Computer algorithms must show they are free of race, gender and other biases before they are deployed, US politicians have proposed.
Lawmakers have drafted a bill that would require tech firms to test prototype algorithms for bias.
Many organisations rely on coded instructions or algorithms for tasks such as showing users relevant ads, analysing behaviour or sorting data.
Critics said the bill could limit the benefits of machine intelligence.
The rules would affect companies with annual revenues of $50m (£38m) in revenue or which hold data on more than one million people.
Democratic Senator Ron Wyden, who helped draft the law, said it was needed because computer algorithms were "increasingly involved" in the lives of Americans.
"But instead of eliminating bias, too often these algorithms depend on biased assumptions or data that can actually reinforce discrimination against women and people of colour," he said.
A statement outlining the need for the law, cited as evidence an algorithm that Amazon used to help recruit staff which was found to be biased against women.
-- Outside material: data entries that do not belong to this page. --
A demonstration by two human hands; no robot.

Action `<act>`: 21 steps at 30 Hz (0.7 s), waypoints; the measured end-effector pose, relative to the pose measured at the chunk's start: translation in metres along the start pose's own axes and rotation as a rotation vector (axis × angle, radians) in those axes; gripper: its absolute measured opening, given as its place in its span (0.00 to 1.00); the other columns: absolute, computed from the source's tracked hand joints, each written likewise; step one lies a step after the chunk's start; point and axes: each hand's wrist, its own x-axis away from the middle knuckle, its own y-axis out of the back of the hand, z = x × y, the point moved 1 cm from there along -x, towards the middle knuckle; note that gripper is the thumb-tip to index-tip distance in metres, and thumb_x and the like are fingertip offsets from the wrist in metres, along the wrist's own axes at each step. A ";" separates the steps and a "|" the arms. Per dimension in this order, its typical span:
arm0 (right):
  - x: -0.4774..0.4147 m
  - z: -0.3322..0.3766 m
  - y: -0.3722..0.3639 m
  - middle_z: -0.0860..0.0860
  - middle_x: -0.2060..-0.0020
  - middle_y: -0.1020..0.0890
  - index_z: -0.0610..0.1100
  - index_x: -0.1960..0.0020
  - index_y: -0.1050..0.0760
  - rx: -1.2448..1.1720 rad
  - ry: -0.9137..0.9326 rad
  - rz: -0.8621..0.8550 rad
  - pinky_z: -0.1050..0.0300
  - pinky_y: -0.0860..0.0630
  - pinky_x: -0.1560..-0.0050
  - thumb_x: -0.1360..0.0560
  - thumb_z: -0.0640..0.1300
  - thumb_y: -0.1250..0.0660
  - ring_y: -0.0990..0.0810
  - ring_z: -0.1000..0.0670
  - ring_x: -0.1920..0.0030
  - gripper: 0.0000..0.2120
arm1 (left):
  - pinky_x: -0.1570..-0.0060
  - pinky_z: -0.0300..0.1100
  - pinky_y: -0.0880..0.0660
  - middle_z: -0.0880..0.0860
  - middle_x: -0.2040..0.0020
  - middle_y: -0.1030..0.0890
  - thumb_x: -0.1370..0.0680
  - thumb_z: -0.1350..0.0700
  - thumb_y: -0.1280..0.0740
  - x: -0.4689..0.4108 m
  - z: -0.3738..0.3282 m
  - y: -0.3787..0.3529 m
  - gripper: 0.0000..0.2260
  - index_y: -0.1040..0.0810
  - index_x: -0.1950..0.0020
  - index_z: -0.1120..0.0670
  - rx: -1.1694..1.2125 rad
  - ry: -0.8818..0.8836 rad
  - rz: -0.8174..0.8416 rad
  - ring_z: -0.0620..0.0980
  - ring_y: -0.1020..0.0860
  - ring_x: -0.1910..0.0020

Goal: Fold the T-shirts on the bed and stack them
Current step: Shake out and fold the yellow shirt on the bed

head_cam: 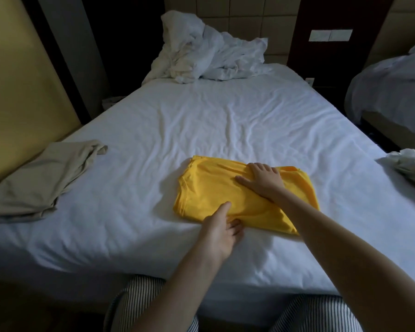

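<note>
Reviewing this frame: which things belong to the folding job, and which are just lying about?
Job: yellow T-shirt, pressed by the right hand, its near edge pinched by the left hand; beige T-shirt, unfolded; bed.
Lying about: crumpled white bedding; white cloth at the right edge, kind unclear; second bed.

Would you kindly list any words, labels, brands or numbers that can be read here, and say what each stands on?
No text can be read in this view.
Yellow T-shirt: plain where it shows, with no print or label.
Beige T-shirt: no print visible.
Wall switch panel: pale plates, any marking too small and dim to read.
</note>
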 end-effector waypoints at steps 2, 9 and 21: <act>0.003 0.002 0.002 0.49 0.31 0.32 0.47 0.30 0.37 0.006 -0.012 0.001 0.50 0.44 0.31 0.25 0.68 0.48 0.36 0.46 0.31 0.33 | 0.59 0.44 0.28 0.58 0.50 0.24 0.21 0.54 0.37 0.003 0.016 -0.008 0.13 0.30 0.39 0.58 0.066 -0.033 -0.043 0.54 0.24 0.53; 0.019 0.009 0.009 0.45 0.51 0.20 0.44 0.50 0.30 -0.073 -0.050 -0.090 0.51 0.35 0.47 0.25 0.67 0.46 0.23 0.43 0.47 0.25 | 0.57 0.44 0.22 0.58 0.43 0.21 0.22 0.53 0.34 -0.016 0.023 -0.030 0.15 0.25 0.39 0.59 0.147 -0.104 -0.151 0.54 0.22 0.50; 0.038 0.036 0.048 0.43 0.53 0.24 0.41 0.53 0.29 -0.585 -0.316 -0.170 0.50 0.29 0.49 0.22 0.60 0.43 0.24 0.41 0.49 0.21 | 0.38 0.51 0.29 0.62 0.34 0.27 0.20 0.51 0.37 -0.028 -0.029 0.002 0.22 0.31 0.32 0.65 -0.157 -0.366 -0.378 0.60 0.26 0.37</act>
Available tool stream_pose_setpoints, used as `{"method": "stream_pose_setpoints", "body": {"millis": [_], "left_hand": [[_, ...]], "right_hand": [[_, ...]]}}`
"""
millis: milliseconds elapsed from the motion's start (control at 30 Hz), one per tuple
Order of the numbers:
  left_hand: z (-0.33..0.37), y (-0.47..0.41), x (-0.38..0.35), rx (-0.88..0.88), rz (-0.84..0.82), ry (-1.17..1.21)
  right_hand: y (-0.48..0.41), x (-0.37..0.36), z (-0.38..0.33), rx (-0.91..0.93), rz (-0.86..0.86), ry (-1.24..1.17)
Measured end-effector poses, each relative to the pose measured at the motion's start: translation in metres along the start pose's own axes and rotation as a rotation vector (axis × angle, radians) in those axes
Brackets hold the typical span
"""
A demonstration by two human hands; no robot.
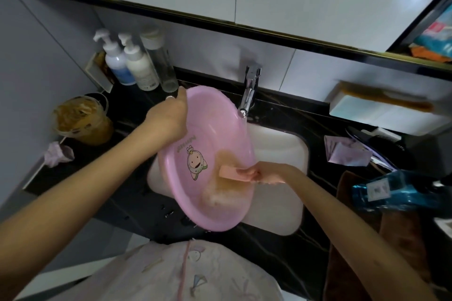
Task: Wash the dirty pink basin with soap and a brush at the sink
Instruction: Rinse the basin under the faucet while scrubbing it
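Over the sink (276, 144), left grip (168, 117) clasps tilted basin (212, 117) rim; right grip (271, 173) holds brush (231, 173) inside.

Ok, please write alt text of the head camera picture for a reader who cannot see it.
A person's left hand holds a tilted pink basin by its rim over a white sink, while the right hand presses a pink brush against brownish, foamy dirt inside it.

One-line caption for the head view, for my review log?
Left hand holds the pink basin tilted over the sink; right hand presses a brush to its brown, foamy inside.
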State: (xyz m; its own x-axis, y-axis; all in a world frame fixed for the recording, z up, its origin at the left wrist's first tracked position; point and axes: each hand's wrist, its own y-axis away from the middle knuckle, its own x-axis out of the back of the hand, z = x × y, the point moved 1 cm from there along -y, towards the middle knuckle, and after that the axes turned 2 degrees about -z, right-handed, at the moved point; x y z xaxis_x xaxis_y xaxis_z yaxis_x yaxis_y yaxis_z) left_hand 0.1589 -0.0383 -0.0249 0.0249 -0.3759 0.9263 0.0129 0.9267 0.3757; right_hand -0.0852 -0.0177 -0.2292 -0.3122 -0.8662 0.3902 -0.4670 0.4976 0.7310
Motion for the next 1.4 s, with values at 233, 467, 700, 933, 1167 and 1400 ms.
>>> {"method": "stream_pose_setpoints", "body": {"millis": [233,467,700,933,1167,1400], "left_hand": [[0.003,-0.017,0.013,-0.142,0.015,0.103],[0.011,-0.065,0.028,-0.22,-0.084,0.023],[0.023,-0.083,0.028,-0.202,-0.218,-0.055],[0.037,-0.072,0.031,-0.138,-0.201,-0.126],[0.032,-0.022,0.006,0.025,0.063,-0.098],[0.021,-0.043,0.018,-0.079,0.012,0.047]], "right_hand": [[0.0,0.057,-0.017,-0.031,0.324,0.492],[-0.01,0.087,-0.042,0.039,0.593,0.88],[-0.001,0.039,-0.015,-0.026,0.264,0.409],[-0.002,0.016,-0.001,-0.072,-0.009,-0.08],[-0.021,0.056,-0.002,0.04,0.086,0.274],[-0.015,0.091,-0.034,0.121,0.522,0.888]]}}
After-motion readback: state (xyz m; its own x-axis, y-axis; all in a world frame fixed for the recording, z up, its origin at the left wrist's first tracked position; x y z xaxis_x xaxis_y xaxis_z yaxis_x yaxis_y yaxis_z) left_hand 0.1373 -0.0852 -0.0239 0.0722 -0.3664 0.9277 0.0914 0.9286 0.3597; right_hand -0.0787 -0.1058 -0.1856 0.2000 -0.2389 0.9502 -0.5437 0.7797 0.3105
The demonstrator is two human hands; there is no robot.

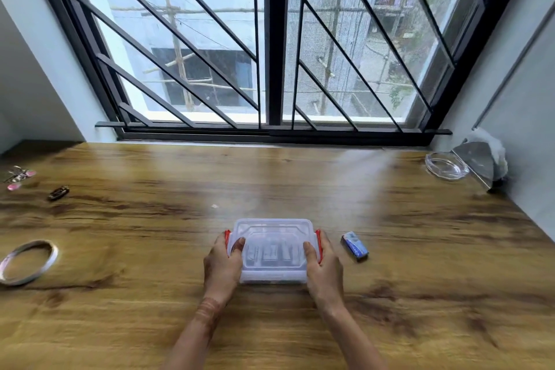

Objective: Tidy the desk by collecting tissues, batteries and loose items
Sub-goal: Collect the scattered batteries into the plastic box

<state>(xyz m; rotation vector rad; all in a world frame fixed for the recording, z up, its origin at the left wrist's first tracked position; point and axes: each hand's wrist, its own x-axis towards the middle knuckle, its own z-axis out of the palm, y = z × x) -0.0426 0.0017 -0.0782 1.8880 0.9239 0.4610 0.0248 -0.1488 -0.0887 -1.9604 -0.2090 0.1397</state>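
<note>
A clear plastic box (272, 237) with a lid and red side clips stands on the wooden desk (300, 177) in front of me. My left hand (222, 264) grips its left side, thumb on the lid. My right hand (322, 267) grips its right side the same way. Several small items show dimly through the lid. A blue and white battery (355, 246) lies just right of the box. A tiny white scrap (214, 206) lies beyond the box.
At the far left lie pink hair clips (18, 178), a dark clip (59, 192) and a silver bangle (28, 261). A glass ashtray (446, 166) and a metal holder with white tissue (483, 159) stand at the back right by the wall. A barred window runs along the back.
</note>
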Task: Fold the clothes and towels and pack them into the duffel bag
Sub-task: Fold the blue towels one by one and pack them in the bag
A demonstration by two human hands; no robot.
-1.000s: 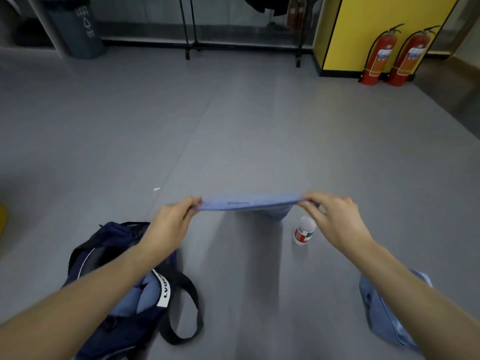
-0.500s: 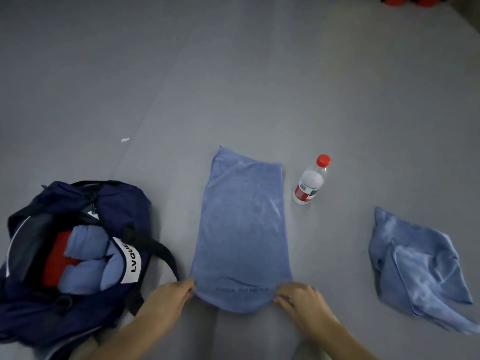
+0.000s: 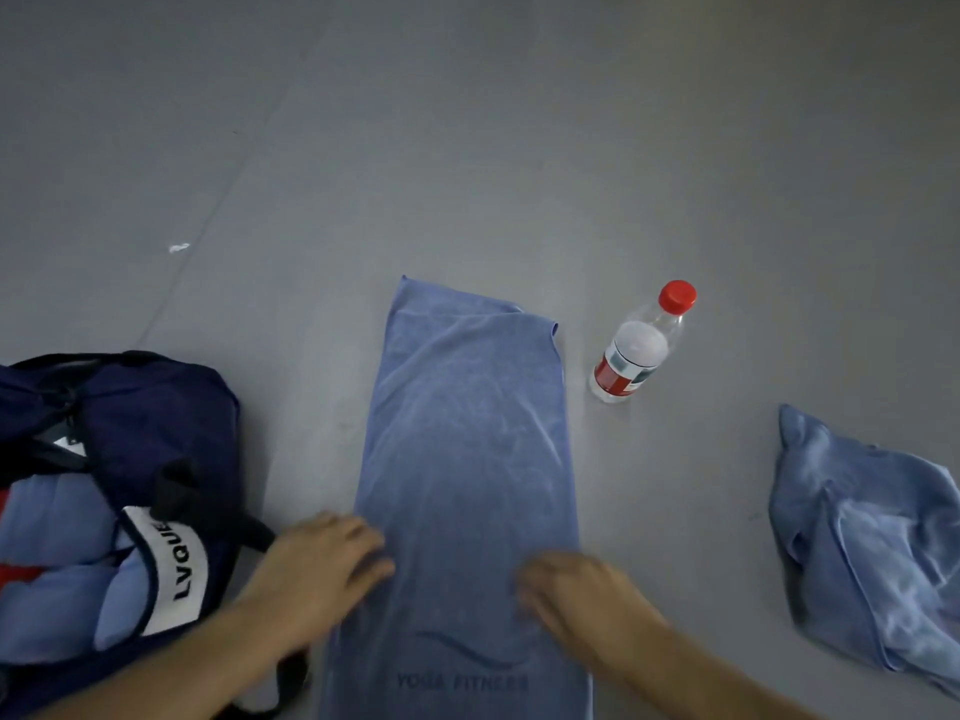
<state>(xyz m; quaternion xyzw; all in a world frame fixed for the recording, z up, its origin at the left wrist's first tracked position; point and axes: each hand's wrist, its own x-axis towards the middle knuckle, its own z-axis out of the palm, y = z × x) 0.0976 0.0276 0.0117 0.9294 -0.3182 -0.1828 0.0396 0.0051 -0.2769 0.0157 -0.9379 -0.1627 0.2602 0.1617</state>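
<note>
Laundry lay across a grey floor [image 3: 467,148], where a blue towel [image 3: 467,459] was stretched flat and lengthwise, two layers sitting slightly offset at its far end and a wave logo with the words "YOGA FITNESS" printed near its close end. The person's left hand [image 3: 322,563] rested over the towel's left edge, fingers straight and gripping nothing. The right hand [image 3: 576,589] pressed on the cloth near its right side, fingers loosely extended and also holding nothing; both hands were blurred. Just left of the towel sat an open navy duffel bag [image 3: 156,418], with rolled light-blue towels [image 3: 52,511] and something red [image 3: 15,571] inside, and a white label [image 3: 176,563] reading "LVQUE" on its strap. A clear water bottle [image 3: 636,350] with a red cap stood near the towel's far right corner, not touching it. Well apart to the right lay a crumpled blue cloth [image 3: 872,553]. A small white scrap [image 3: 179,247] lay beyond the bag.
</note>
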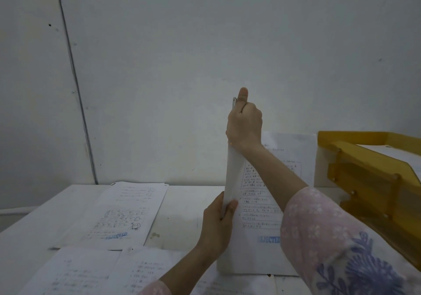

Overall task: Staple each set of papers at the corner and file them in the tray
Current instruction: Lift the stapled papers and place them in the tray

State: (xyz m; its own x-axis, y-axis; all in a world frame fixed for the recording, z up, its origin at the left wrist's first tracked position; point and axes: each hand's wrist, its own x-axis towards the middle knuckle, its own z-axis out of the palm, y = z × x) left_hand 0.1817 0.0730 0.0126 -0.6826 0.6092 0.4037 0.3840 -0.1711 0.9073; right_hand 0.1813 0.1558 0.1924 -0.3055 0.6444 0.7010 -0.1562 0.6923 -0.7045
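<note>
- I see a set of papers (pixel 252 237) held upright on its bottom edge on the white table (pixel 182 203), right of centre in the frame, its printed face toward the right and a blue "REJECTED" stamp near the bottom.
- My left hand (pixel 217 224), at lower centre, is closed around the left edge of this set about halfway up, thumb on the near side.
- My right hand (pixel 245 123), at centre frame, is curled into a fist at the top left corner of the set, thumb pointing straight up. A thin silver metal object (pixel 234 103) shows just beside the thumb; I cannot tell what it is.
- The right arm wears a pink floral sleeve (pixel 330 237) that crosses in front of the sheet's right part.
- A yellow stacked tray (pixel 364 169) stands at the right edge of the frame, near the held set, with white paper in its top level.
- Another stamped sheet (pixel 127 212) lies flat on the table at centre left, well apart from the held set.
- More printed sheets (pixel 91 274) lie along the bottom left.
- A pale wall (pixel 205 44) fills the upper half.
</note>
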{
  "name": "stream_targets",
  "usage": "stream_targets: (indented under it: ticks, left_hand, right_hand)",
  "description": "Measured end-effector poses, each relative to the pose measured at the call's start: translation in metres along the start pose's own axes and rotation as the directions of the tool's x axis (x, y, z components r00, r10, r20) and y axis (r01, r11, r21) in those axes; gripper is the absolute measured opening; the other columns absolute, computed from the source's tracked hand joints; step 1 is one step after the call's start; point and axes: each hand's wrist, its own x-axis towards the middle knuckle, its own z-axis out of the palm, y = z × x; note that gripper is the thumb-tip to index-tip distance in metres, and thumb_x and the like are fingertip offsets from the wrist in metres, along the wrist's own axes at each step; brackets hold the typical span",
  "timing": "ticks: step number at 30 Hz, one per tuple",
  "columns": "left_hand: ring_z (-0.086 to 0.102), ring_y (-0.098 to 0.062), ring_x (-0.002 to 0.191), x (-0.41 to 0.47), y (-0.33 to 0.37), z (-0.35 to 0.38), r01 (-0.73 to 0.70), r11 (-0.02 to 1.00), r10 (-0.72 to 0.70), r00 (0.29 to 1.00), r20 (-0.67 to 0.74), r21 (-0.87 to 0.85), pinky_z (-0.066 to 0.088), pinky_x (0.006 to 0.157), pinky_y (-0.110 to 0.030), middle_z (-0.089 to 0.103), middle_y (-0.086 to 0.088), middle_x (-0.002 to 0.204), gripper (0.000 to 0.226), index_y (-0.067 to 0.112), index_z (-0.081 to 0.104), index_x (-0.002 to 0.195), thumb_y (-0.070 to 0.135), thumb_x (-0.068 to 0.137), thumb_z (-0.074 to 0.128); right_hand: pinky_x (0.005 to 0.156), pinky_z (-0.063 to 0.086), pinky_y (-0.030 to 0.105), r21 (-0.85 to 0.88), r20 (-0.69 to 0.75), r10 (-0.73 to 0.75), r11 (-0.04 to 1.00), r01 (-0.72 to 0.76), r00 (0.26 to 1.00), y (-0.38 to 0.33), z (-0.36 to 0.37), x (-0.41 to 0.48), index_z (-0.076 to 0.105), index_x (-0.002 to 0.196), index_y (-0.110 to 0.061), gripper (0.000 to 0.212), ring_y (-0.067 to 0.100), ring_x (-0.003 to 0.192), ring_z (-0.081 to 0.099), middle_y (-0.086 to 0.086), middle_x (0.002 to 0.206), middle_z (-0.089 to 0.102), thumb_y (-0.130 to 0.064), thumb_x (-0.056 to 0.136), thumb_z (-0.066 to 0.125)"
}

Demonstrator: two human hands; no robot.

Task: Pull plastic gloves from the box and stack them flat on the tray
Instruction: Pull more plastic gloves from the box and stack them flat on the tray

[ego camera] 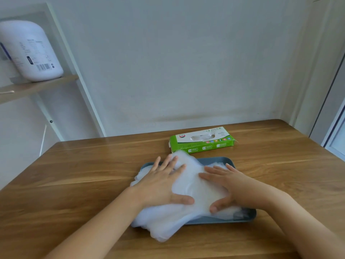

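Left hand [162, 182] lies flat, fingers straight, pressing the glove stack [188, 199] at centre frame. The stack spills over the tray [248, 217] at its lower-left edge. These look feather-light, limp and slippery, so pressing with broad palms should suit better than pinching. Right hand [226, 186] is flat too, pressing beside it. The box [202, 140] sits just above the tray on the table [84, 174].

The wooden table [84, 174] carries a blue-grey tray [224, 220] at centre, a green glove box [202, 140] lying flat just beside it at 12 o'clock, and the glove stack [194, 184] draping over the tray's 7 o'clock edge onto the tabletop.
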Motion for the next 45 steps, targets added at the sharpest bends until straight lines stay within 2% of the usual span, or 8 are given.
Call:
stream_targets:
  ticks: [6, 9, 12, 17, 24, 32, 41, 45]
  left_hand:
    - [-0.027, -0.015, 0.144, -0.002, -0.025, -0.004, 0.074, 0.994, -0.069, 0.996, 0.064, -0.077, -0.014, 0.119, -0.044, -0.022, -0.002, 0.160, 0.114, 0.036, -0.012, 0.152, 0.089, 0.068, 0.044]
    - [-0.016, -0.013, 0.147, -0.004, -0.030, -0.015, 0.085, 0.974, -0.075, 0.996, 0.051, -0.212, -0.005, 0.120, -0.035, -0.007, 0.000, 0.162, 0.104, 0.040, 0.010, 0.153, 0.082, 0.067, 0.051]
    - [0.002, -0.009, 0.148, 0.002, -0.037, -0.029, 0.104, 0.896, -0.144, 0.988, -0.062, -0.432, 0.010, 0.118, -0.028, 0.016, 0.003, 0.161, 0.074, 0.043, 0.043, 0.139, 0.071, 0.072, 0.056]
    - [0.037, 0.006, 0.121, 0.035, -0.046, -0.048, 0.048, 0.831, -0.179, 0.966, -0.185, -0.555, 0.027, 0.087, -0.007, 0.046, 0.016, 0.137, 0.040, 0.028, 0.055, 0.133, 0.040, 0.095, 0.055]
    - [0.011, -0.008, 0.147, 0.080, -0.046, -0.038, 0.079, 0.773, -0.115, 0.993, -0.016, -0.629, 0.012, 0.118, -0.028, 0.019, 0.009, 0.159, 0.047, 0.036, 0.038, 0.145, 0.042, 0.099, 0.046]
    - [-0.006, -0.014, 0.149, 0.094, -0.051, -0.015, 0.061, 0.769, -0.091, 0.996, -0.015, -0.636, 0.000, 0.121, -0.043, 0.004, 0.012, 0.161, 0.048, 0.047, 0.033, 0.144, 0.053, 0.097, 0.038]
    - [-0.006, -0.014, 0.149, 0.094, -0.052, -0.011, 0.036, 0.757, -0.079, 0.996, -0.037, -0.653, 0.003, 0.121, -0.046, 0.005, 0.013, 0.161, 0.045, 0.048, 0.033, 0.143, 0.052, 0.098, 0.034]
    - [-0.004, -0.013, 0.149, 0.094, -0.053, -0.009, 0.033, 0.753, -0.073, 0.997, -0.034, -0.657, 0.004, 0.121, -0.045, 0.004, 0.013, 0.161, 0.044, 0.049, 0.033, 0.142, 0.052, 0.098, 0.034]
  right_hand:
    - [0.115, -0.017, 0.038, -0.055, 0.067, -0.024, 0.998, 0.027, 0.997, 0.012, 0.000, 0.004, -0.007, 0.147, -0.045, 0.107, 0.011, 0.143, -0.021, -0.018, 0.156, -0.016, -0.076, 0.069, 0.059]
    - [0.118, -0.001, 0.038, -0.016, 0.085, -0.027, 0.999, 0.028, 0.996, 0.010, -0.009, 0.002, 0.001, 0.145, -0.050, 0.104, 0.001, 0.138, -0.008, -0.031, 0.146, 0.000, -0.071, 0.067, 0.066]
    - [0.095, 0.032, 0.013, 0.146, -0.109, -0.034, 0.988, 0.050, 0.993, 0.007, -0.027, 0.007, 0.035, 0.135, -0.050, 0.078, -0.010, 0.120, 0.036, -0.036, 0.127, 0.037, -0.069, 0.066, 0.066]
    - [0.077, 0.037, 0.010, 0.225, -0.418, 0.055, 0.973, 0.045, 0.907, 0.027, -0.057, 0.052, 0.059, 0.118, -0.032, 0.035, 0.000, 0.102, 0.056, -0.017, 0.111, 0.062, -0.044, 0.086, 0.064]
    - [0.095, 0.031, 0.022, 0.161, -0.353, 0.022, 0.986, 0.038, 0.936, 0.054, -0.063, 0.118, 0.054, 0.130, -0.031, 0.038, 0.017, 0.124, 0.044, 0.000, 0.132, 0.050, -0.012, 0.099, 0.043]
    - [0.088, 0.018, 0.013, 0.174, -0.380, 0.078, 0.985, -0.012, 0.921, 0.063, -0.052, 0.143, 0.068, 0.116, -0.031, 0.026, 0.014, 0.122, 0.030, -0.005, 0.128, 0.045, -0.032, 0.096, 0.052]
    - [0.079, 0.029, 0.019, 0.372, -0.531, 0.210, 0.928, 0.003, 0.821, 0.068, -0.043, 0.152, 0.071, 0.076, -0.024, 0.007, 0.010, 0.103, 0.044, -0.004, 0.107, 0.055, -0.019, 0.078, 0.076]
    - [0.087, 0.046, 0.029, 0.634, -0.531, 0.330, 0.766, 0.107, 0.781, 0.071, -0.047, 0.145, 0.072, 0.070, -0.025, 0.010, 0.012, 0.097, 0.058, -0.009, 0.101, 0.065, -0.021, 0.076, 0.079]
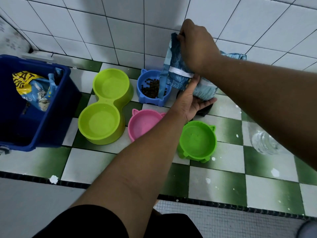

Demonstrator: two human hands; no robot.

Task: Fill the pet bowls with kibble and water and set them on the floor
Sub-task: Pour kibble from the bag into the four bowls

The algorithm was scrapped.
Last month, the US Department of Housing and Urban Development sued Facebook for enabling discrimination by letting advertisers restrict who saw ads for homes on the basis of race, religion or nationality.
The proposed law drew criticism from the Information Technology and Innovation Foundation industry group.
Daniel Castro, a spokesman for the foundation said the law would only "stigmatise" AI and discourage its use.
"To hold algorithms to a higher standard than human decisions implies that automated decisions are inherently less trustworthy or more dangerous than human ones, which is not the case," he said in a statement.